The State Services Commission annual report for the year to June shows that the head of the Social Development Ministry, Peter Hughes, had a pay package worth between $530,000 and $539,000 after getting a rise of between $30,000 and $50,000 last year.
The previous year, he was paid between $490,000 and $499,999 for running New Zealand's largest government department.
The size of his pay packet has shocked those working with some of the country's most needy people.
Kay Brereton, a beneficiaries' rights advocate at the Wellington People's Centre, said she saw a great irony that Mr Hughes was the highest-paid public servant while the people his ministry served were the poorest in the country.
Ms Brereton told the Herald last night she was sure Mr Hughes worked hard for his money. But if her centre was given the equivalent of his pay increase, it would be able to employ a fulltime advocate "who would help 1000 people a year to get their full entitlements".
Auckland City Missioner Dianne Robertson said there was still a huge disparity between low- and high-income earners.
Many low-income and middle-income earners were going to food banks and needed other help from the Government.
But she wouldn't begrudge a big salary for anyone who was running a large ministry such as Social Development.

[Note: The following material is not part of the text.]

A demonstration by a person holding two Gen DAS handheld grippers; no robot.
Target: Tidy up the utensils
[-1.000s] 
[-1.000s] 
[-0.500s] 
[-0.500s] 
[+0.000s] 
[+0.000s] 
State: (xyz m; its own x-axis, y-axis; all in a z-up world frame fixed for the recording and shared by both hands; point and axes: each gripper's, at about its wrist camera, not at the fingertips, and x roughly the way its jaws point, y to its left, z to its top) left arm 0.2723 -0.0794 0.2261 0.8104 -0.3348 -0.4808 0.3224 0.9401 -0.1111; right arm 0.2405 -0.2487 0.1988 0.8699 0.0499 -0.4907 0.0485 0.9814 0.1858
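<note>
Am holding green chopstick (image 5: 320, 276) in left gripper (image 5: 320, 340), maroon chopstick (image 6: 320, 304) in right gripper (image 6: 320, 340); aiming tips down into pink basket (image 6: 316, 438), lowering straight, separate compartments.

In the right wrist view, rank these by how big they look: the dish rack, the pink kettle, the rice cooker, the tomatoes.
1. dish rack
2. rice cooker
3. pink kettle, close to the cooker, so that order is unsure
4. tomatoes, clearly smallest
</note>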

"It's easy to say they shouldn't be getting it, but I don't really know how that compares to the private sector."
Mr Hughes was not the only public service chief to get a pay rise.
In the previous financial year, no chief executive had a salary package worth more than $500,000; in the latest, five were above the half-a-million-dollar mark.
The acting head of the Economic Development Ministry and the head of the Treasury received between $510,000 and $519,999, and the heads of Justice, Foreign Affairs and Health were in the $500,000 to $509,999 bracket.
But the single biggest payout of the year outstripped Mr Hughes. The then head of the Ministry of Economic Development, Geoff Dangerfield, received between $550,000 and $559,000.
The Ministry of Pacific Island Affairs is the lowest payer - its chief executive makes $200,000 to $209,900.
The number of civil servants - excluding chief executives - being paid more than $100,000 a year also increased.
In the 2006-2007 year, 3179 public servants were in six figures; last year that number was up to 3782 - although most were on less than $150,000.